I do know that the heavy-handed plot in Feast of Love isn’t as good as those supposed “inspirations.” It couldn’t be. The film is a series of cheating spouses, young “love” romances and good old-fashioned Morgan Freeman wisdom. In other words, the plot is tired and boring.

Freeman’s character, Harry Stevenson, is supposed to be a former Portland State professor with a very nice house. Apparently, PSU paid him so well that he could afford such nice digs and never have to take a second job. As if Portland State would ever pay its professors a comfortable living salary.

The film is full of weird location shifts and mistakes about Portland life. Here are a few:

1. Characters are shown reading the Portland Tribune‘s “Sustainable Life” section. No one reads the Tribune except Tribune staffers and the homeless. It does appear that for a split second one background character is reading The Vanguard. That’s one of the few things the film got right: People do love The Vanguard (ha!).

2. Portland is presented as a college town where you can walk from a nice upscale residential neighborhood right onto campus. Oh, and Reed College stands in for Portland State. What, are we not good enough to play ourselves in this shitty failure of a film?
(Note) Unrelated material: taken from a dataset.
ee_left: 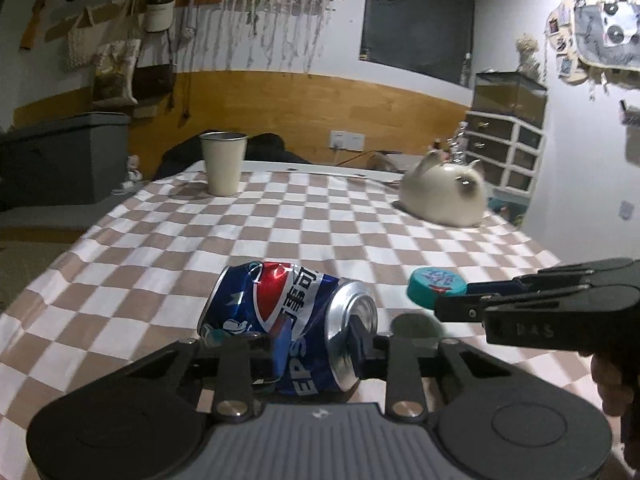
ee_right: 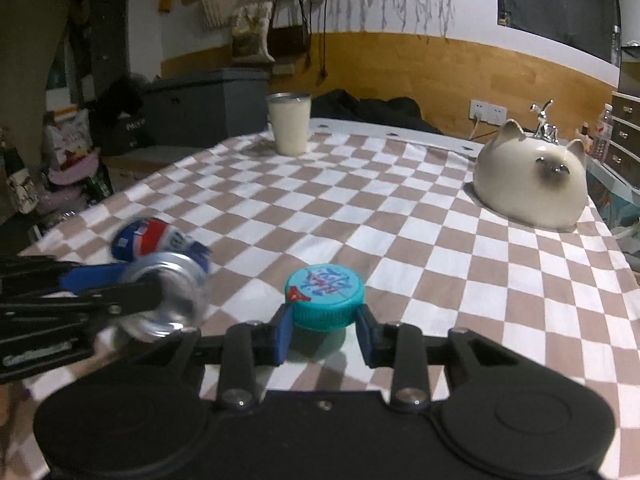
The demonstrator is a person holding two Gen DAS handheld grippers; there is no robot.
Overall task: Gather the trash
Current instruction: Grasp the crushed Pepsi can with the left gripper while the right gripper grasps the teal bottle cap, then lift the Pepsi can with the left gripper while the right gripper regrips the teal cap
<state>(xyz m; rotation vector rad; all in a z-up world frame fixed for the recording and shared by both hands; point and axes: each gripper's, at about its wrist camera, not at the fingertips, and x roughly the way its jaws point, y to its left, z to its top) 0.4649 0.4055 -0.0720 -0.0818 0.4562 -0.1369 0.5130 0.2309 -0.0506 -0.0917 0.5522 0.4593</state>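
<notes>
Gripping the crushed can (ee_left: 280,320) and, just right of it, the teal cap (ee_right: 325,298), both grippers' fingers (ee_right: 282,334) sit nearly closed on them; squeeze evenly before lifting.

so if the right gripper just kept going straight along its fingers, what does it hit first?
The teal bottle cap, already between the right gripper pads. Beyond it, only bare checkered cloth lies ahead; the cat-shaped ceramic sits off to the right, probably outside that line.

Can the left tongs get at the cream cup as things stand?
Probably not yet: the left tongs are closed on the crushed cola can. The checked cloth toward the cream cup lies bare, though it stands well back.
</notes>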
3. A climactic scene takes place after a Vikings football game at, get this, “PSU Park,” which is magically right on campus. A dying character can’t get to a hospital because (drum roll, please) the streets are packed with celebrating Vikings fans. Two mistakes in one: the first assuming that the Vikings have fans and the second that they actually win games.

4. Most of the characters, if they aren’t idiots, are either abusive, cheaters, junkies or sluts…well, maybe they did get a few things about Portland right.

So should you pay to see Feast of Love? No. Should you watch it when it’s on cable? No.

But when it plays tomorrow at Fifth Avenue Cinema at 6 p.m., you should. We all should. This film could be the next Rocky Horror Picture Show for the Portland State crowd. Go to the screening and laugh and yell at the screen. There might not ever be a really good film that features PSU, but at least we can laugh at the bad ones together.

Feast of Love plays tomorrow at 6 p.m. at Fifth Avenue Cinema. It is free with a PSU ID.